ACTIVITY: Your copy should hold the lines below from the first through the one that contains "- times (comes", each retyped exactly, and no pictures.

SUPPLIED DATA:
+===+

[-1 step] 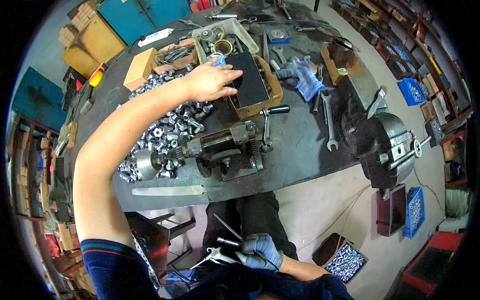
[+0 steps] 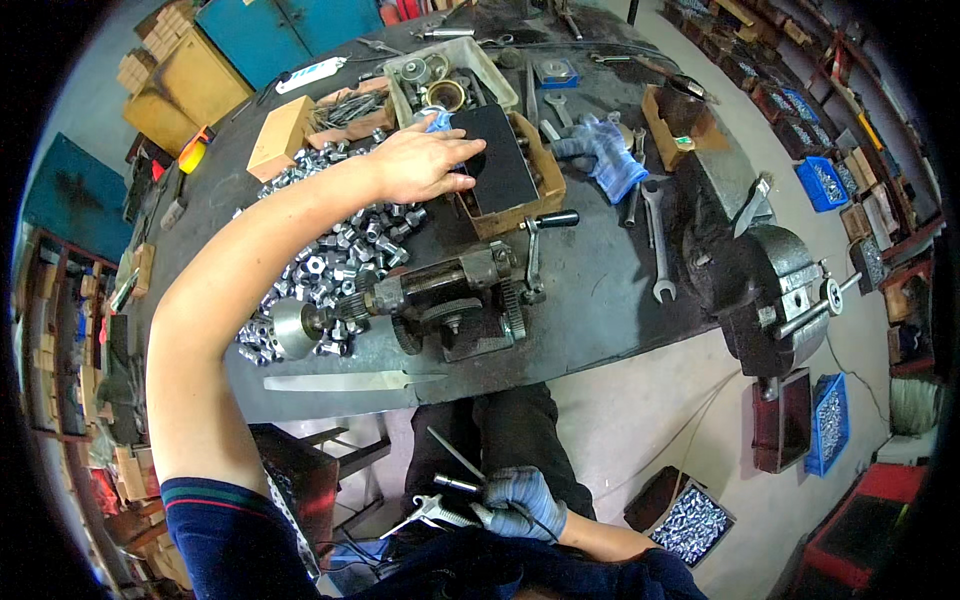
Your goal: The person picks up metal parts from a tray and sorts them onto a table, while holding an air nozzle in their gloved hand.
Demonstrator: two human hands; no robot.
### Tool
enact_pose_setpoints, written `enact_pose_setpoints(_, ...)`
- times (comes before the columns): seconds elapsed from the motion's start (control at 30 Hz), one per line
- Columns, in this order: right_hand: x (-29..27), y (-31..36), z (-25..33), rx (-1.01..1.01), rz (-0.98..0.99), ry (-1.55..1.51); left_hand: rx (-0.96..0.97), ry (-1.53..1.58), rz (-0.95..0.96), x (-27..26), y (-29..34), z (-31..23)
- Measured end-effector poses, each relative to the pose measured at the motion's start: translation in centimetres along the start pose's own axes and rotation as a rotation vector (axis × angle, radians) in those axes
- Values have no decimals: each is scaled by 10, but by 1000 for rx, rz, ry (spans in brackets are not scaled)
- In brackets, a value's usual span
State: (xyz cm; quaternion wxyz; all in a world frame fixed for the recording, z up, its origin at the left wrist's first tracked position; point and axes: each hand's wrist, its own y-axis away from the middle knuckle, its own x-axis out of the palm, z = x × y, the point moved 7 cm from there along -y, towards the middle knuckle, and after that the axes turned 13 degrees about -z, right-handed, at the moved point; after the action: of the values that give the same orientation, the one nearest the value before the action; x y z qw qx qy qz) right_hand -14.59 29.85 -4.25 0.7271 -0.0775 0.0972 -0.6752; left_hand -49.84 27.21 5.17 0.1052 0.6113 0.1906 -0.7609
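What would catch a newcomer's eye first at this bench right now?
Probably the heap of shiny metal fittings on the dark bench, partly behind the bare left forearm. Next, the bare left hand, its fingers at a flat black panel over a cardboard box. The gloved right hand at the lap and the vise at the bench's right also stand out.

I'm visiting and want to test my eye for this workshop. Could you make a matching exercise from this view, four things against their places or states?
1. Left hand
2. Right hand
3. Vise
4. Flat metal bar

A. On the right side of the bench
B. Gloved
C. Lying along the bench's near edge
D. Bare, touching a flat black panel

Pairs: 1-D, 2-B, 3-A, 4-C
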Motion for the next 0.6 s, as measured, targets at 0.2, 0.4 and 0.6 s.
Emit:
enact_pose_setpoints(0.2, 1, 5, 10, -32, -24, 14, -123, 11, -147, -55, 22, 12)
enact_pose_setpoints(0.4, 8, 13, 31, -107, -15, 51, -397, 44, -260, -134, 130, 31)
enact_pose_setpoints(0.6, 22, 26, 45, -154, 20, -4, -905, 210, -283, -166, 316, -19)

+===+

COMPLETED EXERCISE:
[-1 step] 
[+0 steps] 
Your goal: The person picks up metal parts from a tray and sorts them onto a table, while holding an air nozzle in their gloved hand.
Demonstrator: two human hands; no robot.
### Tool
enact_pose_setpoints, written `enact_pose_setpoints(_, ...)`
- times (comes before the columns): seconds elapsed from the motion's start (control at 30 Hz), one per line

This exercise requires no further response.